What to produce | Please repeat the data shown below, word for word.
____
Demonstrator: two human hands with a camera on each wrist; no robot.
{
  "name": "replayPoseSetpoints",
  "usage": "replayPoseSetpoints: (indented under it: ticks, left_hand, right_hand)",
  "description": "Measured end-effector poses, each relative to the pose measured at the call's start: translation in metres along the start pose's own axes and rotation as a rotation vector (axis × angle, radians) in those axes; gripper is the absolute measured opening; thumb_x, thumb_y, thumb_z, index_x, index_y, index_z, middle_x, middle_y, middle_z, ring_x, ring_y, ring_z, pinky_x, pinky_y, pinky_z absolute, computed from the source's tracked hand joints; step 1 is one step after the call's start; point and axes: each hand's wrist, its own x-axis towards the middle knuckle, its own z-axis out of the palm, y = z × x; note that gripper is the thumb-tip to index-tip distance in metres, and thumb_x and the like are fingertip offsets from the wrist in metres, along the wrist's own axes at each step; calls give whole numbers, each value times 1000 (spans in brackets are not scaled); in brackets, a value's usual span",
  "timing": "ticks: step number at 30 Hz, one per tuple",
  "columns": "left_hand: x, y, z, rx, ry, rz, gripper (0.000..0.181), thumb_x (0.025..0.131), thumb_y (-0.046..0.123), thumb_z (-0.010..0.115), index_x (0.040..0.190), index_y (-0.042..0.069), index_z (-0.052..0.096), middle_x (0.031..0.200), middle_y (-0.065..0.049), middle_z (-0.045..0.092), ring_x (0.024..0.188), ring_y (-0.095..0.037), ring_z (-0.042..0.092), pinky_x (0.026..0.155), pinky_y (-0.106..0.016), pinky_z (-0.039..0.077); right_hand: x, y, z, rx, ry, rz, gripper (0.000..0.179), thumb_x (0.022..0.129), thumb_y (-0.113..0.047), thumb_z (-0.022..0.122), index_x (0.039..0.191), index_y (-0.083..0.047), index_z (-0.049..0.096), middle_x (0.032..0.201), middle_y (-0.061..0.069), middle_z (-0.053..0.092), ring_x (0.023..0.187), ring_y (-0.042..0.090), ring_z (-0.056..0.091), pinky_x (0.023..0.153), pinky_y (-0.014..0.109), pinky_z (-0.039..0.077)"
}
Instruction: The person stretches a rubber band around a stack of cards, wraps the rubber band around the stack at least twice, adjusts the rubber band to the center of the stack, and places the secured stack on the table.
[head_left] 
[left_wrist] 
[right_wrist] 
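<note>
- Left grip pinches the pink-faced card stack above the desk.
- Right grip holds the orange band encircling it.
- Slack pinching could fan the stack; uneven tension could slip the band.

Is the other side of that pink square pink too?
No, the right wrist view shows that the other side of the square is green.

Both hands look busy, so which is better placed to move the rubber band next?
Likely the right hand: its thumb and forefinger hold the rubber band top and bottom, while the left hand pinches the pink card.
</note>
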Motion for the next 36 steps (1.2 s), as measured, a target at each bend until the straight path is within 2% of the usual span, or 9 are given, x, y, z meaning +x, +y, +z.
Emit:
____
Task output |
Demonstrator: two human hands with a camera on each wrist; no robot.
{
  "name": "replayPoseSetpoints",
  "usage": "replayPoseSetpoints: (indented under it: ticks, left_hand, right_hand)",
  "description": "Measured end-effector poses, each relative to the pose measured at the call's start: translation in metres along the start pose's own axes and rotation as a rotation vector (axis × angle, radians) in those axes; gripper is the absolute measured opening; thumb_x, thumb_y, thumb_z, index_x, index_y, index_z, middle_x, middle_y, middle_z, ring_x, ring_y, ring_z, pinky_x, pinky_y, pinky_z absolute, computed from the source's tracked hand joints; step 1 is one step after the call's start; point and axes: each hand's wrist, its own x-axis towards the middle knuckle, its own z-axis out of the palm, y = z × x; note that gripper is the thumb-tip to index-tip distance in metres, and thumb_x and the like are fingertip offsets from the wrist in metres, along the wrist's own axes at each step; calls give whole numbers, each value times 1000 (spans in brackets are not scaled); in brackets, a value's usual span",
  "timing": "ticks: step number at 30 Hz, one per tuple",
  "columns": "left_hand: x, y, z, rx, ry, rz, gripper (0.000..0.181), thumb_x (0.025..0.131), thumb_y (-0.046..0.123), thumb_z (-0.010..0.115), index_x (0.040..0.190), index_y (-0.042..0.069), index_z (-0.052..0.096), middle_x (0.031..0.200), middle_y (-0.065..0.049), middle_z (-0.045..0.092), ring_x (0.024..0.188), ring_y (-0.095..0.037), ring_z (-0.042..0.092), pinky_x (0.026..0.155), pinky_y (-0.106..0.016), pinky_z (-0.039..0.077); right_hand: x, y, z, rx, ry, rz, gripper (0.000..0.179), thumb_x (0.022..0.129), thumb_y (-0.113..0.047), thumb_z (-0.022..0.122), index_x (0.039..0.191), index_y (-0.083..0.047), index_z (-0.049..0.096), middle_x (0.032..0.201), middle_y (-0.061..0.069), middle_z (-0.053..0.092), ring_x (0.023..0.187), ring_y (-0.042..0.090), ring_z (-0.056..0.091), pinky_x (0.023..0.153), pinky_y (-0.014..0.109), pinky_z (-0.039..0.077)"
}
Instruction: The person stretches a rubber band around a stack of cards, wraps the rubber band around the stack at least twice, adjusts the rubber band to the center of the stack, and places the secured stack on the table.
[head_left] 
[left_wrist] 
[right_wrist] 
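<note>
- Left grip pinches the pink-faced card stack above the desk.
- Right grip holds the orange band encircling it.
- Slack pinching could fan the stack; uneven tension could slip the band.

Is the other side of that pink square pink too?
No, the right wrist view shows that the other side of the square is green.

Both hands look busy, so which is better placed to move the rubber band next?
Likely the right hand: its thumb and forefinger hold the rubber band top and bottom, while the left hand pinches the pink card.
</note>
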Motion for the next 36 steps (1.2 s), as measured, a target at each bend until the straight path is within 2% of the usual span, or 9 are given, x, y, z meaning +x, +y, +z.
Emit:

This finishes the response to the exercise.